WORK INSTRUCTIONS: Could you give the data below again, exactly and completely?

RECORDS:
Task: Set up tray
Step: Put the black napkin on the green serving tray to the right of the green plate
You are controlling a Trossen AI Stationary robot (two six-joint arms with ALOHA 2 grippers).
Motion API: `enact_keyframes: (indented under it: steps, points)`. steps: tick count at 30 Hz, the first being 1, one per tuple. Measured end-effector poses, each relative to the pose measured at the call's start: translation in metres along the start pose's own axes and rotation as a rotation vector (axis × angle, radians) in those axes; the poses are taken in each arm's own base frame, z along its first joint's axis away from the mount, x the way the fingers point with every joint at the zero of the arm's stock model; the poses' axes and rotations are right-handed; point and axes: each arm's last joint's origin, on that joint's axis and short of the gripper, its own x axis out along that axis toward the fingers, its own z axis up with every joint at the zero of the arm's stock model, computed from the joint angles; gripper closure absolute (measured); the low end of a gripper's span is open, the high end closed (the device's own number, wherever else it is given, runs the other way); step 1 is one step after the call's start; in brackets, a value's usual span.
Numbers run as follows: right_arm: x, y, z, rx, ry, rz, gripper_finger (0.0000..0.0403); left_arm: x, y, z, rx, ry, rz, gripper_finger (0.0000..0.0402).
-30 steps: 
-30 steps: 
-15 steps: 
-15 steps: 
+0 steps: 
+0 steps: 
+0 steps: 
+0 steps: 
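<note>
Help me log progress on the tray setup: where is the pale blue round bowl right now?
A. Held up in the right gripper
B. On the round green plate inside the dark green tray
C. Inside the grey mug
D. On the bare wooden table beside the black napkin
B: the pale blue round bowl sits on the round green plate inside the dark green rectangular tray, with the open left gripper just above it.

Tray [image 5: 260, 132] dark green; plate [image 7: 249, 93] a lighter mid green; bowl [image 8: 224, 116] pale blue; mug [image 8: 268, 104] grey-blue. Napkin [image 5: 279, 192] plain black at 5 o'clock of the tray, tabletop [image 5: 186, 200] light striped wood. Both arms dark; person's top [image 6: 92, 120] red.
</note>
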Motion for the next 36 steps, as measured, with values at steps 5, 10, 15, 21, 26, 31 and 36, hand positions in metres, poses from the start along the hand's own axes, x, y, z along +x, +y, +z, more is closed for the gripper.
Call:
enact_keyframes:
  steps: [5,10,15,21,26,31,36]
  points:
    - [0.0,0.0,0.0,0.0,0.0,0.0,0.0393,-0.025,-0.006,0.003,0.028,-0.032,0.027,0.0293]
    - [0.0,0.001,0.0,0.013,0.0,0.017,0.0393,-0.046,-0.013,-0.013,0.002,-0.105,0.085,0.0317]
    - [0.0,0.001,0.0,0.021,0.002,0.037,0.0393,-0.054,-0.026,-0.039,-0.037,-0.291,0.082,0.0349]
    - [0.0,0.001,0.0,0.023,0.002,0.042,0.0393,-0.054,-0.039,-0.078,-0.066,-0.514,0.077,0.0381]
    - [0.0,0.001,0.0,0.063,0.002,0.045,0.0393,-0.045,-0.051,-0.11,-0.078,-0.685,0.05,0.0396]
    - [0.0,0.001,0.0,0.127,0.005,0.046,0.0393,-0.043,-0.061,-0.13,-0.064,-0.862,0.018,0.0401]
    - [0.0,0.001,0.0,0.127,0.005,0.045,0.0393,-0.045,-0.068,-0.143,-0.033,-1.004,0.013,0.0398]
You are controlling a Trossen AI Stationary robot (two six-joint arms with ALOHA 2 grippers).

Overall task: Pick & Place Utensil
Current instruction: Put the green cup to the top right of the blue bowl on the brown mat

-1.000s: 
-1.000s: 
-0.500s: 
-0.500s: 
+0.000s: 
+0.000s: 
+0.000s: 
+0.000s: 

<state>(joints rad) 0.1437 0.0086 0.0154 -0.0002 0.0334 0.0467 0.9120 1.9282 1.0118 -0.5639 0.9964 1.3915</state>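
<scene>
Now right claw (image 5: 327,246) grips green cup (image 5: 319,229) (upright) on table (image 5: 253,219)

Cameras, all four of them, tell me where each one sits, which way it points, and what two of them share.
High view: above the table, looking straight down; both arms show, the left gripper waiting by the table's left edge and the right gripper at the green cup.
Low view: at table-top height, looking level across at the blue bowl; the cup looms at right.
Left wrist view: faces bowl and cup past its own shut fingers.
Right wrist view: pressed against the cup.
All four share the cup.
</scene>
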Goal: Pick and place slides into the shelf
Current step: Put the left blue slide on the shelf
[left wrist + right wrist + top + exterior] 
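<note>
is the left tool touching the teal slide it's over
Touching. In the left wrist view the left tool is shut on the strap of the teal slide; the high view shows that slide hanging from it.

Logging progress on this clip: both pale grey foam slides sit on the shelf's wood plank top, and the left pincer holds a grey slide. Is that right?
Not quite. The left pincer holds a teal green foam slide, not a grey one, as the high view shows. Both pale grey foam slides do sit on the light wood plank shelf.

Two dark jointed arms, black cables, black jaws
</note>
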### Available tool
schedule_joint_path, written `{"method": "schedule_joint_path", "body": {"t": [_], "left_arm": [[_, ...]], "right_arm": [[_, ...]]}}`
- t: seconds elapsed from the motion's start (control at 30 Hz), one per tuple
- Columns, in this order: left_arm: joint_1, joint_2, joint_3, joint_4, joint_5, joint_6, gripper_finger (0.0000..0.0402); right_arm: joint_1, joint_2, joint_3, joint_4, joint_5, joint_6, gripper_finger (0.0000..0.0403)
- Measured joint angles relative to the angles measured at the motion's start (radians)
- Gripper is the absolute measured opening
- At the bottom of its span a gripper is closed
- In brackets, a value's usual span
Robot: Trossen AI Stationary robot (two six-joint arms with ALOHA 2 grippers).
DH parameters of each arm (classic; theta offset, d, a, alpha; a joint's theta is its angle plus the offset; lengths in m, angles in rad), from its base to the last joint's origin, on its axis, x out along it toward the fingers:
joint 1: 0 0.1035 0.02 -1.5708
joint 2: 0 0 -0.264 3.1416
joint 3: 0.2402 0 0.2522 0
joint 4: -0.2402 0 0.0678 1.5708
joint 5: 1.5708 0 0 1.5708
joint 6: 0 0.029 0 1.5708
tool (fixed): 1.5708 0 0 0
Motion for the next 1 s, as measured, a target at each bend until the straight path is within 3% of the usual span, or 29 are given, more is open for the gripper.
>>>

WRITTEN RESPONSE:
Task: Set up tray
Step: Put the black napkin on the green serving tray to the right of the green plate
You are controlling a Trossen AI Stationary robot (two six-joint arms with ALOHA 2 grippers).
Motion API: `enact_keyframes: (indented under it: steps, points)`. steps: tick count at 30 Hz, the first being 1, one per tuple. Measured end-effector poses, each relative to the pose measured at the call's start: translation in metres along the start pose's own axes and rotation as a rotation vector (axis × angle, radians) in those axes; the poses are taken in each arm's own base frame, z along its first joint's axis away from the mount, x the way the fingers point with every joint at the zero of the arm's stock model; the poses' axes and rotations are right-handed; point and axes: each arm's last joint's origin, on that joint's axis and short of the gripper, its own x axis out along that axis toward the fingers, its own z axis up with every joint at the zero of the arm's stock model, computed from the joint angles; gripper closure absolute (measured); the low end of a gripper's span is open, the high end closed (the device's own number, wherever else it is given, runs the other way); step 1 is one step after the call's start; in brackets, a value's usual span.
Numbers run as follows: right_arm: x, y, z, rx, ry, rz, gripper_finger (0.0000..0.0403); left_arm: x, y, z, rx, ry, rz, gripper_finger (0.0000..0.0402).
-30 steps: 
-30 steps: 
-15 steps: 
-15 steps: 
+0 steps: 
+0 steps: 
+0 steps: 
+0 steps: 
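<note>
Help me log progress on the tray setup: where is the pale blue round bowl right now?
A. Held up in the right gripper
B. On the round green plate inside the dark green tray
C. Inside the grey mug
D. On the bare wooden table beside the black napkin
B: the pale blue round bowl sits on the round green plate inside the dark green rectangular tray, with the open left gripper just above it.

Tray [image 5: 260, 132] dark green; plate [image 7: 249, 93] a lighter mid green; bowl [image 8: 224, 116] pale blue; mug [image 8: 268, 104] grey-blue. Napkin [image 5: 279, 192] plain black at 5 o'clock of the tray, tabletop [image 5: 186, 200] light striped wood. Both arms dark; person's top [image 6: 92, 120] red.
</note>
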Motion for the next 36 steps, as measured, with values at steps 5, 10, 15, 21, 26, 31 and 36, hand positions in metres, poses from the start along the hand's own axes, x, y, z along +x, +y, +z, more is closed for the gripper.
Call:
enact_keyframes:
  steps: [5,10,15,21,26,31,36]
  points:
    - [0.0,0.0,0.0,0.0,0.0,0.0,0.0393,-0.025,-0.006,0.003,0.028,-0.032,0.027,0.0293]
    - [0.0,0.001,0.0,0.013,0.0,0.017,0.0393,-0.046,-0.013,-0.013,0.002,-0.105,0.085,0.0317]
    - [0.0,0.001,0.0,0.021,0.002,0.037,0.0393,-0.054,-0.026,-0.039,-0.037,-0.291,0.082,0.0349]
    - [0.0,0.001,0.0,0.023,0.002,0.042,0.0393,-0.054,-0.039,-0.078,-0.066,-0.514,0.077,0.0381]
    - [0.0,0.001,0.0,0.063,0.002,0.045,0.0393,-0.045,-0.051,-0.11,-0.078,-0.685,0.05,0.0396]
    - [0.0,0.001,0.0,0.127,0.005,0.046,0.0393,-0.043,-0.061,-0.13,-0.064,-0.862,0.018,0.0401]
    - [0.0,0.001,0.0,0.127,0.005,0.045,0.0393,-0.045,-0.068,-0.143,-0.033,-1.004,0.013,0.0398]
You are controlling a Trossen AI Stationary robot (two six-joint arms with ALOHA 2 grippers).

Overall task: Pick & Place Utensil
Current instruction: Put the green cup to the top right of the blue bowl on the brown mat

-1.000s: 
-1.000s: 
-0.500s: 
-0.500s: 
+0.000s: 
+0.000s: 
+0.000s: 
+0.000s: 

<state>(joints rad) 0.1437 0.0086 0.0154 -0.0002 0.0334 0.0467 0.9120 1.9282 1.0118 -0.5639 0.9964 1.3915</state>
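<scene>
Now right claw (image 5: 327,246) grips green cup (image 5: 319,229) (upright) on table (image 5: 253,219)

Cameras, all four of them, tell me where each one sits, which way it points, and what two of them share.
High view: above the table, looking straight down; both arms show, the left gripper waiting by the table's left edge and the right gripper at the green cup.
Low view: at table-top height, looking level across at the blue bowl; the cup looms at right.
Left wrist view: faces bowl and cup past its own shut fingers.
Right wrist view: pressed against the cup.
All four share the cup.
</scene>
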Goal: Pick and place slides into the shelf
Current step: Put the left blue slide on the shelf
[left wrist + right wrist + top + exterior] 
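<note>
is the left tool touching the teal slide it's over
Touching. In the left wrist view the left tool is shut on the strap of the teal slide; the high view shows that slide hanging from it.

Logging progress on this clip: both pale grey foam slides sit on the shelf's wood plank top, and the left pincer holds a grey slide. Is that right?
Not quite. The left pincer holds a teal green foam slide, not a grey one, as the high view shows. Both pale grey foam slides do sit on the light wood plank shelf.

Two dark jointed arms, black cables, black jaws
</note>
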### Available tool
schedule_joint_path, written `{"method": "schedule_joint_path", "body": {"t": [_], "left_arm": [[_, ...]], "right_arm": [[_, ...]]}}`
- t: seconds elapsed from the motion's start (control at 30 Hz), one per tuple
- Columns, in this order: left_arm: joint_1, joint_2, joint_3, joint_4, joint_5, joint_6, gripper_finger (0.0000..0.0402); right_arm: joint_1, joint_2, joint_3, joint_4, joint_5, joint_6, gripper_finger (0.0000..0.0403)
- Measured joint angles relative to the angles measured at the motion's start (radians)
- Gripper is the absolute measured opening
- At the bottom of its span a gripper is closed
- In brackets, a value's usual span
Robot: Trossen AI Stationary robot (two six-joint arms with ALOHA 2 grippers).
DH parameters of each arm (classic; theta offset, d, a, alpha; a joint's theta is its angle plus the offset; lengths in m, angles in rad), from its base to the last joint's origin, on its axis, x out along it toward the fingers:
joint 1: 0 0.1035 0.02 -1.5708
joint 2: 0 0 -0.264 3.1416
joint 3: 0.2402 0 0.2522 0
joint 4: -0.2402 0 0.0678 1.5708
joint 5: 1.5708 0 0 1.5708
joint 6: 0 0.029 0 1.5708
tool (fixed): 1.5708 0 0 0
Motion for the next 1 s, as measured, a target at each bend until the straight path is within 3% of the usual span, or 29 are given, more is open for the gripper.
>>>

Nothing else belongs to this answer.